Meanwhile, the media has happily cashed in on Da Vinci mania. Titles on Mary Magdalene, medieval secret societies such as the Templars and gnosticism have reached, well, biblical proportions. At least four books have been published devoted to exposing errors in The Da Vinci Code, and there's even a weight loss book - Stephen Lanzalotta's The Diet Code - that claims to offer "revolutionary weight loss secrets from da Vinci and the Golden Ratio."

Where there was a hit, now there is a whole industry of da Vinci lit.

The most recent novels with Holy Grail themes include Steve Berry's The Templar Legacy, No. 6 last week on the New York Times fiction bestseller list; Raymond Khoury's The Last Templar, also about long-lost medieval treasure, at No. 7; and, climbing to No. 12, Kate Mosse's Labyrinth. (See story, below)

While these authors no doubt would claim they did not set out to write a Da Vinci clone, they can't be unhappy that publishers, lured by dollar signs (the most important symbol, as it turns out, in The Da Vinci Code world), are paying more attention. Labyrinth spent 14 weeks on the United Kingdom's hardcover bestseller list last year and recently topped the paperback list there. Now Putnam is giving its entry into the Holy Grail sweepstakes the big book treatment on this side of the puddle. According to Thompson, Mosse was "flown across the Atlantic five months before publication to lunch with New York press types" and "escorted to a Manhattan lunch with Sessalee Hensley, the influential Barnes & Noble fiction buyer known for helping launch Code with a huge order."

Meanwhile, indignation over the "lies" told in a work of fiction - whether they are trivial missteps, like the fact that nearly all the streets Brown has his characters traverse across Paris are wrong, or involve matters of more theological import - comes in no small part from Brown's own claim to factual accuracy. Under the headline FACT, he writes: "All descriptions of artwork, architecture, documents, and secret rituals in this novel are accurate." This dubious assertion has only served to encourage readers to accept everything in the novel as true and all but beg naysayers to prove him wrong.

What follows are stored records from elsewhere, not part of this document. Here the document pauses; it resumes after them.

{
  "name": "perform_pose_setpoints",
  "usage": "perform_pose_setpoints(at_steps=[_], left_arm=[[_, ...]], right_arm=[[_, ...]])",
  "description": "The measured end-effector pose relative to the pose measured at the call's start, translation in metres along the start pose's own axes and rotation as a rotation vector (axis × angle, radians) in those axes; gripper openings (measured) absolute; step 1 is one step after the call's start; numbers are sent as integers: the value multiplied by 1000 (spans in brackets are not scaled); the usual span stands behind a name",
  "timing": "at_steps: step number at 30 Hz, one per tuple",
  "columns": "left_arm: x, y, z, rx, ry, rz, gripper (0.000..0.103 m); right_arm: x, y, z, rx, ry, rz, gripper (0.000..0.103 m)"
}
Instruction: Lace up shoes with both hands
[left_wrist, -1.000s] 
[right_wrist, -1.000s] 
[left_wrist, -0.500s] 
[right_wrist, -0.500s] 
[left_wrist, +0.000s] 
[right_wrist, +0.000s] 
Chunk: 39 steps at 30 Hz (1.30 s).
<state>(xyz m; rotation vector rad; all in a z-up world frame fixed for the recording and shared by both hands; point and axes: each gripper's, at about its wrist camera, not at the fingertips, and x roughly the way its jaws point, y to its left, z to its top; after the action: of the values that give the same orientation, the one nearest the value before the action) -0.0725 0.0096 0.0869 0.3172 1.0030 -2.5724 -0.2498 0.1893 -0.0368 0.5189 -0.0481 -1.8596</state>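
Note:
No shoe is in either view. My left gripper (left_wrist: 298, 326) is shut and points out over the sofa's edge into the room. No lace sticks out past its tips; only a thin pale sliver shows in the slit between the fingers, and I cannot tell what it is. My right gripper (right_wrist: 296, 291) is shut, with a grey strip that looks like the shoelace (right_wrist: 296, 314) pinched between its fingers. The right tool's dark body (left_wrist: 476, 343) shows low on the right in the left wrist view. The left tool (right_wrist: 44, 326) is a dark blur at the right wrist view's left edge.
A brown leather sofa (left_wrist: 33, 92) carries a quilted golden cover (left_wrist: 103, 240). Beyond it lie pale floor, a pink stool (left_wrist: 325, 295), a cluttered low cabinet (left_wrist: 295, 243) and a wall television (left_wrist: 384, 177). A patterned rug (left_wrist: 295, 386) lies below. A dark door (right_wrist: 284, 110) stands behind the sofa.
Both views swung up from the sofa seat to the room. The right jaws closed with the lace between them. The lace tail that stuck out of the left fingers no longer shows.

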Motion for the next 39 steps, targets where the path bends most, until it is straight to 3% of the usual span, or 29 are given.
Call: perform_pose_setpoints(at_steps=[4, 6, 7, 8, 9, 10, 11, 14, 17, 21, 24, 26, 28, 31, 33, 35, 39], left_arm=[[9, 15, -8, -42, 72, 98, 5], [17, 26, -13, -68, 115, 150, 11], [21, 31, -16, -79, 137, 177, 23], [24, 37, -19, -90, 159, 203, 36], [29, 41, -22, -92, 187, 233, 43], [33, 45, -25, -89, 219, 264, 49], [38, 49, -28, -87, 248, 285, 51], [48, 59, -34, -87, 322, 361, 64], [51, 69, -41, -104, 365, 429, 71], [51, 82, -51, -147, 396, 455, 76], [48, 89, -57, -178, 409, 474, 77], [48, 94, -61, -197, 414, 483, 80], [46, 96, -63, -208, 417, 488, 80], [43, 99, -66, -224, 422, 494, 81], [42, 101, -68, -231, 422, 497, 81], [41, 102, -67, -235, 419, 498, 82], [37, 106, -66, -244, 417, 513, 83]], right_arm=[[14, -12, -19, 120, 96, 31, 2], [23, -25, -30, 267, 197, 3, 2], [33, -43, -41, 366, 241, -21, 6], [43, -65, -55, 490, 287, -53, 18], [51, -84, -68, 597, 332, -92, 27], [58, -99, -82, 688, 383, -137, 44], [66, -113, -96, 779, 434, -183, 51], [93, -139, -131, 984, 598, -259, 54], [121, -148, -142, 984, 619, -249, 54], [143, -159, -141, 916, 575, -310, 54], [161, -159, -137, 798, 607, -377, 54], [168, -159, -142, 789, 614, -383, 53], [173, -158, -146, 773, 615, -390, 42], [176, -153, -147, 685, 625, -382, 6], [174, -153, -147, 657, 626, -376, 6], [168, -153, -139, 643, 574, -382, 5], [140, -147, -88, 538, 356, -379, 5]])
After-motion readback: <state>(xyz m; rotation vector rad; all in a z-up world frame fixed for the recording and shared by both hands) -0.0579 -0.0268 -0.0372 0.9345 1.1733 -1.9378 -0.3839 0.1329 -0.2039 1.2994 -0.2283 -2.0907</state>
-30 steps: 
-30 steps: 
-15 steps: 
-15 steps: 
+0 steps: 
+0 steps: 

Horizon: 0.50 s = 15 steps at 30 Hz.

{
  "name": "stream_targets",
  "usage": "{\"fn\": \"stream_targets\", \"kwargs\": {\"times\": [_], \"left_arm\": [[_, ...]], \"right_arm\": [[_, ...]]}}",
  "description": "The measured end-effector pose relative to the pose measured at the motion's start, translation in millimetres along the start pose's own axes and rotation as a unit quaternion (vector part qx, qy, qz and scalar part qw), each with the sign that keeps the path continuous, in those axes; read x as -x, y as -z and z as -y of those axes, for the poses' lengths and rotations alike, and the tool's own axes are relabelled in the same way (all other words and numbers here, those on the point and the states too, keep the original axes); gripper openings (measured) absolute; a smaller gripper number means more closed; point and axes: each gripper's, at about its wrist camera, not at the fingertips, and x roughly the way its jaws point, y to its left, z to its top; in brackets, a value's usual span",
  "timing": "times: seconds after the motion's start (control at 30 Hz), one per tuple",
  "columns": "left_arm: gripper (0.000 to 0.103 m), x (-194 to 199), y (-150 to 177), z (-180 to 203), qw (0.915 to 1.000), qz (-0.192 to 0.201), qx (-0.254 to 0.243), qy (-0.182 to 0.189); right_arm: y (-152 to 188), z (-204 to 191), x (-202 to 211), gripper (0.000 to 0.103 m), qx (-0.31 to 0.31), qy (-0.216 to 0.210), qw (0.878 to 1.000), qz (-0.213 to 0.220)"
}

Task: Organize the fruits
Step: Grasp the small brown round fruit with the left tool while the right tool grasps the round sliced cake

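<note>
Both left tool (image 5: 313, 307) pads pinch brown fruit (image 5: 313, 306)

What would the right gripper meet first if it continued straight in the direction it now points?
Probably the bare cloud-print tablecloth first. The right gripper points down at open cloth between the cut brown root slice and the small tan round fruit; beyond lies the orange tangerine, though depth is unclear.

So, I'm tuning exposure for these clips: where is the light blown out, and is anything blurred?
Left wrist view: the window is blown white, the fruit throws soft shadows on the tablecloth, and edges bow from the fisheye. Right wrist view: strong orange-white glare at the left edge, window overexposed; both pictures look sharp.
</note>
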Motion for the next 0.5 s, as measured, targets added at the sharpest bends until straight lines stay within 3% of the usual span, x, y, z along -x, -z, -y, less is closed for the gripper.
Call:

Believing historical novels to be literally true, however, is nothing new, as Sharan Newman points out in The Real History Behind the Da Vinci Code (Berkeley Trade Paperback, 2005), the most engaging and accessible of the many book-length rebuttals of The Da Vinci Code. "The people of the Middle Ages tended to put their faith in novels, too, especially in the case of the quintessential Western legend, that of King Arthur," says Newman, a medieval scholar who also has penned several medieval French mysteries. Even medieval writers, offering competing stories about the Holy Grail, denounced the writings of their rivals as "rubbish" and "nonsense."

None of these stories, of course, are new. In 1965, The Passover Plot purported to "prove" that Jesus planned his own arrest and never died on the cross. It became a bestseller. Nikos Kazantzakis' 1951 novel The Last Temptation of Christ, which hinted at a romantic relationship between Jesus and Mary Magdalene, was turned into a film by Martin Scorsese in 1988.

What is new is the amplification these stories receive thanks to the constant drumbeat of media attention, whether for The Da Vinci Code and its clones or for the enormously popular Left Behind series, whose fundamentalist viewpoint is at the opposite end of the continuum of religious sentiment.

In other words, to paraphrase a line from Leigh Teabing, the character in Brown's book who carries the lofty label "British royal historian" (a title, by the way, that doesn't exist):

The Da Vinci Code is simply the greatest story ever sold.